*Task to carry out*:
Your answer must be the records below, repeated exactly, with every picture left out.

Collection entries:
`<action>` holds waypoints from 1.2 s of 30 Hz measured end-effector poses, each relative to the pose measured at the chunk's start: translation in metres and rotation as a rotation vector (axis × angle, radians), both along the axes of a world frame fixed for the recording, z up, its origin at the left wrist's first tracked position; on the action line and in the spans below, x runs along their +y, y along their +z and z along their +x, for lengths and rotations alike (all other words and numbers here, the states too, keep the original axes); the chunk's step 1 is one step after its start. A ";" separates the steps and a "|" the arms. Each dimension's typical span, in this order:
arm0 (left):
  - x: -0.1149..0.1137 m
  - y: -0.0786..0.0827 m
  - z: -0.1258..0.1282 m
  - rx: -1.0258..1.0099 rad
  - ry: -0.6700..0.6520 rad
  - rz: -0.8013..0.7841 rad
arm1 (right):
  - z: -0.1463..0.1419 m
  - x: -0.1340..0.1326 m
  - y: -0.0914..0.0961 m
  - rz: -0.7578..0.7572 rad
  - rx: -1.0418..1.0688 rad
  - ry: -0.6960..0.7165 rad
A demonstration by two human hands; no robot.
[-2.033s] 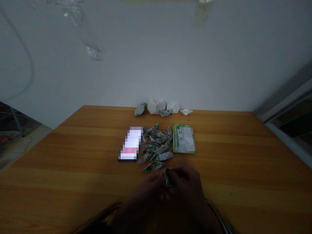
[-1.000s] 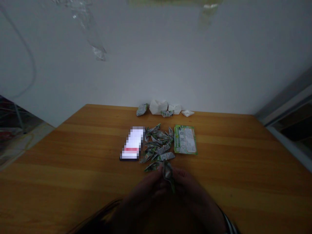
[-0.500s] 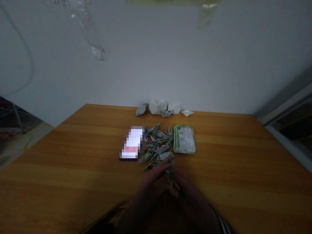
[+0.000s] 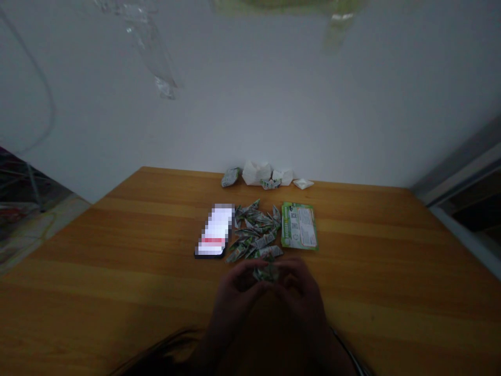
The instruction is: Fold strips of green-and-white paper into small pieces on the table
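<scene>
Both hands up at near edge of table (image 4: 391, 250), close together. Left hand (image 4: 230, 300) and right hand (image 4: 305, 287) share one small folded printed paper (image 4: 266, 272); thumbs and fingertips of each clamped on it from its two sides. Paper sits between the hands, in front of the loose pile. Detail of its folds too dark to read.

Container-like shapes at the back, by the wall (image 4: 293, 104): larger white folded paper (image 4: 255, 173), smaller white folded paper (image 4: 284, 177) right of it. Insides of both can't be made out. Small printed paper boat (image 4: 271, 184) in front, overlapping both in view. Flat white folded paper (image 4: 303, 183) at right end of row, grey-green paper bundle (image 4: 230, 177) at left end; contents of bundle, if any, hidden.

Mid-table: pile of folded paper pieces (image 4: 258, 224), green and grey print, overlapping, pointed ends every which way. Phone (image 4: 215, 230) just left of pile, screen lit and pixelated. Green-edged printed sheets (image 4: 300, 225) flat just right of pile. Hands and held paper block the pile's near edge. Dark hair strands (image 4: 168, 342) cross lower left; clear tape (image 4: 165, 87) on wall.
</scene>
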State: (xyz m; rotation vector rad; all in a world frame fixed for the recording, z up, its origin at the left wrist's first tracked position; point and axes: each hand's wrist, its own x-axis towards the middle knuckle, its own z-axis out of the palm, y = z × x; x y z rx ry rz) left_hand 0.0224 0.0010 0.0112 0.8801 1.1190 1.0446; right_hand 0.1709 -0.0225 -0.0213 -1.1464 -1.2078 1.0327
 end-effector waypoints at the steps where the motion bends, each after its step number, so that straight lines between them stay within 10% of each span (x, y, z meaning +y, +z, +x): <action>1: 0.000 -0.001 0.000 -0.020 -0.010 -0.002 | 0.001 0.000 0.000 0.023 -0.054 0.008; 8: -0.005 -0.010 0.000 0.032 -0.168 0.161 | 0.006 0.001 -0.005 -0.087 0.015 -0.052; 17: -0.006 -0.028 -0.007 0.508 -0.036 0.647 | -0.003 0.004 -0.013 -0.266 0.273 -0.038; 36: -0.005 -0.029 -0.004 0.522 -0.124 0.604 | 0.008 0.009 -0.009 -0.208 0.326 0.086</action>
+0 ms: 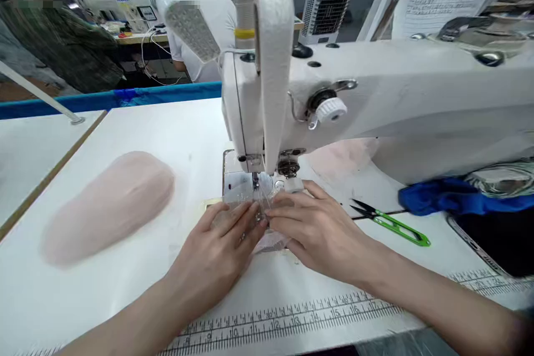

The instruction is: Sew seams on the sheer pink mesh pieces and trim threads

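Under the needle of a white sewing machine (375, 89), a thin see-through piece of fabric (273, 240) lies on the metal plate, much of it covered by fingers. My left hand (221, 253) rests on its left side, fingers stretched forward and slightly apart. From the right, my right hand (323, 225) lies on the same fabric with its fingers extended toward the needle. Both sets of fingertips are close to the presser foot (256, 181) and nearly meet. Neither hand visibly grips anything. My right thumb is mostly hidden.
A pale pink oval piece (112, 206) lies on the left; another pink piece (344, 157) sits behind the needle. Green thread snips (394, 225), blue cloth (442, 196) and a phone (496, 245) are on the right. A printed ruler (275, 322) runs along the front. People sit beyond the table.
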Demonstrator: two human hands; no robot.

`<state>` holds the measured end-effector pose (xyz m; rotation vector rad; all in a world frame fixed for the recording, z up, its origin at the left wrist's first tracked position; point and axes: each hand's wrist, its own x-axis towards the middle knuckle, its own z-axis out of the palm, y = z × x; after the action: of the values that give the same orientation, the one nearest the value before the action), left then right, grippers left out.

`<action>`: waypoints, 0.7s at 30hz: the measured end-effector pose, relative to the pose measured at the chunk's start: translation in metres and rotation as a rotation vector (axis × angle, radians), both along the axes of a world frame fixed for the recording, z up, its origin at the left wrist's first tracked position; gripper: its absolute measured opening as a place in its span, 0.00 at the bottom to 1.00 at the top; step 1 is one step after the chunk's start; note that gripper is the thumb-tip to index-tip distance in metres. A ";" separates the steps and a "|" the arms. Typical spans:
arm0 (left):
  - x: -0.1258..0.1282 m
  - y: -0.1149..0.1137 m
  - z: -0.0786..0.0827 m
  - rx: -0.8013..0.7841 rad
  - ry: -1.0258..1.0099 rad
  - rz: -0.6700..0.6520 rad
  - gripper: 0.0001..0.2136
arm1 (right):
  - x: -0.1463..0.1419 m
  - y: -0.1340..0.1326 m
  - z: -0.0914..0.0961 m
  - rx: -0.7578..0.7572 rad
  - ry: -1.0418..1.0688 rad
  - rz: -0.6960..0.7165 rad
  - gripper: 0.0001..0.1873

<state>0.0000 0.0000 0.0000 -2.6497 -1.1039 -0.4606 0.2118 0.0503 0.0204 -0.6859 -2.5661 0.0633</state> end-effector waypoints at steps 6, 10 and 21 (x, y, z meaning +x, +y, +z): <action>0.001 0.002 0.000 -0.021 -0.036 0.008 0.16 | 0.001 0.000 -0.002 0.013 -0.021 -0.001 0.14; -0.001 0.004 -0.001 -0.019 -0.051 0.001 0.16 | 0.000 0.002 -0.005 0.027 -0.004 -0.007 0.14; -0.005 0.023 -0.001 0.018 -0.007 0.014 0.16 | -0.004 0.016 -0.017 0.153 0.027 -0.043 0.12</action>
<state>-0.0051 0.0228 -0.0013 -2.6257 -1.1146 -0.4755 0.2082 0.0666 0.0039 -0.6769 -2.4980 -0.1350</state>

*Answer to the problem*:
`<action>` holds waypoints from 1.2 s of 30 Hz measured end-effector poses, each relative to the pose measured at the chunk's start: translation in metres and rotation as a rotation vector (axis × angle, radians), both along the axes of a world frame fixed for the recording, z up, its origin at the left wrist's first tracked position; on the action line and in the spans below, x runs along their +y, y along their +z and z along their +x, for lengths and rotations alike (all other words and numbers here, the states too, keep the original axes); the chunk's step 1 is one step after its start. A ";" separates the steps and a "|" the arms. Each dimension's typical span, in this order:
arm0 (left):
  - x: -0.1149..0.1137 m
  - y: -0.0786..0.0827 m
  - z: -0.1258..0.1282 m
  - rx: -1.0258..1.0099 rad
  - ry: -0.6700..0.6520 rad
  - rz: -0.8013..0.7841 rad
arm1 (right):
  - z: -0.1463..0.1419 m
  - x: -0.1340..0.1326 m
  - y: -0.0914..0.0961 m
  - rz: -0.7578..0.7572 rad
  - rx: -1.0418..1.0688 rad
  - ry: -0.6960..0.7165 rad
A demonstration by two human hands; no robot.
[-2.033s] 
[-1.000s] 
[-0.500s] 
[+0.000s] 
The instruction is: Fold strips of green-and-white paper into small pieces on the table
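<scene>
Both hands up at near edge of table (image 4: 391, 250), close together. Left hand (image 4: 230, 300) and right hand (image 4: 305, 287) share one small folded printed paper (image 4: 266, 272); thumbs and fingertips of each clamped on it from its two sides. Paper sits between the hands, in front of the loose pile. Detail of its folds too dark to read.

Container-like shapes at the back, by the wall (image 4: 293, 104): larger white folded paper (image 4: 255, 173), smaller white folded paper (image 4: 284, 177) right of it. Insides of both can't be made out. Small printed paper boat (image 4: 271, 184) in front, overlapping both in view. Flat white folded paper (image 4: 303, 183) at right end of row, grey-green paper bundle (image 4: 230, 177) at left end; contents of bundle, if any, hidden.

Mid-table: pile of folded paper pieces (image 4: 258, 224), green and grey print, overlapping, pointed ends every which way. Phone (image 4: 215, 230) just left of pile, screen lit and pixelated. Green-edged printed sheets (image 4: 300, 225) flat just right of pile. Hands and held paper block the pile's near edge. Dark hair strands (image 4: 168, 342) cross lower left; clear tape (image 4: 165, 87) on wall.
</scene>
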State: (xyz m; rotation vector rad; all in a world frame fixed for the recording, z up, its origin at the left wrist's first tracked position; point and axes: each hand's wrist, its own x-axis towards the middle knuckle, its own z-axis out of the palm, y = z × x; x y z rx ry rz) left_hand 0.0224 0.0010 0.0112 0.8801 1.1190 1.0446; right_hand 0.1709 -0.0225 -0.0213 -1.1464 -1.2078 1.0327
 end-effector waypoints at the steps where the motion bends, each after its step number, so that straight lines between them stay within 10% of each span (x, y, z meaning +y, +z, +x): <action>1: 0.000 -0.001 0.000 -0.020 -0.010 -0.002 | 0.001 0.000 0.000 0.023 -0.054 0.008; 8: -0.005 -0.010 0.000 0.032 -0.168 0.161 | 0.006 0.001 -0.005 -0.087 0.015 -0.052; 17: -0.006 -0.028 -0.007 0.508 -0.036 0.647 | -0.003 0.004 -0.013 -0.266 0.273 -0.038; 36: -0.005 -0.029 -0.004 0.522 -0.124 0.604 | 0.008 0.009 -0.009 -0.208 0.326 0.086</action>
+0 ms: 

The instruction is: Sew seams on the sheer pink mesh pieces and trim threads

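Under the needle of a white sewing machine (375, 89), a thin see-through piece of fabric (273, 240) lies on the metal plate, much of it covered by fingers. My left hand (221, 253) rests on its left side, fingers stretched forward and slightly apart. From the right, my right hand (323, 225) lies on the same fabric with its fingers extended toward the needle. Both sets of fingertips are close to the presser foot (256, 181) and nearly meet. Neither hand visibly grips anything. My right thumb is mostly hidden.
A pale pink oval piece (112, 206) lies on the left; another pink piece (344, 157) sits behind the needle. Green thread snips (394, 225), blue cloth (442, 196) and a phone (496, 245) are on the right. A printed ruler (275, 322) runs along the front. People sit beyond the table.
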Demonstrator: two human hands; no robot.

`<state>` holds the measured end-effector pose (xyz m; rotation vector rad; all in a world frame fixed for the recording, z up, its origin at the left wrist's first tracked position; point and axes: each hand's wrist, its own x-axis towards the middle knuckle, its own z-axis out of the palm, y = z × x; after the action: of the values that give the same orientation, the one nearest the value before the action), left then right, grippers left out.

`<action>`: waypoints, 0.7s at 30hz: the measured end-effector pose, relative to the pose measured at the chunk's start: translation in metres and rotation as a rotation vector (axis × angle, radians), both along the axes of a world frame fixed for the recording, z up, its origin at the left wrist's first tracked position; gripper: its absolute measured opening as a place in its span, 0.00 at the bottom to 1.00 at the top; step 1 is one step after the chunk's start; note that gripper is the thumb-tip to index-tip distance in metres. A ";" separates the steps and a "|" the arms. Typical spans:
arm0 (left):
  - x: -0.1258..0.1282 m
  - y: -0.1149..0.1137 m
  - z: -0.0786..0.0827 m
  - rx: -0.8013..0.7841 rad
  - ry: -1.0258..1.0099 rad
  - rz: -0.6700..0.6520 rad
  - gripper: 0.0001..0.2136
arm1 (right):
  - x: -0.1463..0.1419 m
  - y: -0.1340..0.1326 m
  - z: -0.0914..0.0961 m
  - rx: -0.7578..0.7572 rad
  - ry: -1.0418..1.0688 rad
  - rz: -0.6960..0.7165 rad
  - gripper: 0.0001..0.1873

<state>0.0000 0.0000 0.0000 -2.6497 -1.1039 -0.4606 0.2118 0.0503 0.0204 -0.6859 -2.5661 0.0633</state> end-effector waypoints at steps 6, 10 and 21 (x, y, z meaning +x, +y, +z): <action>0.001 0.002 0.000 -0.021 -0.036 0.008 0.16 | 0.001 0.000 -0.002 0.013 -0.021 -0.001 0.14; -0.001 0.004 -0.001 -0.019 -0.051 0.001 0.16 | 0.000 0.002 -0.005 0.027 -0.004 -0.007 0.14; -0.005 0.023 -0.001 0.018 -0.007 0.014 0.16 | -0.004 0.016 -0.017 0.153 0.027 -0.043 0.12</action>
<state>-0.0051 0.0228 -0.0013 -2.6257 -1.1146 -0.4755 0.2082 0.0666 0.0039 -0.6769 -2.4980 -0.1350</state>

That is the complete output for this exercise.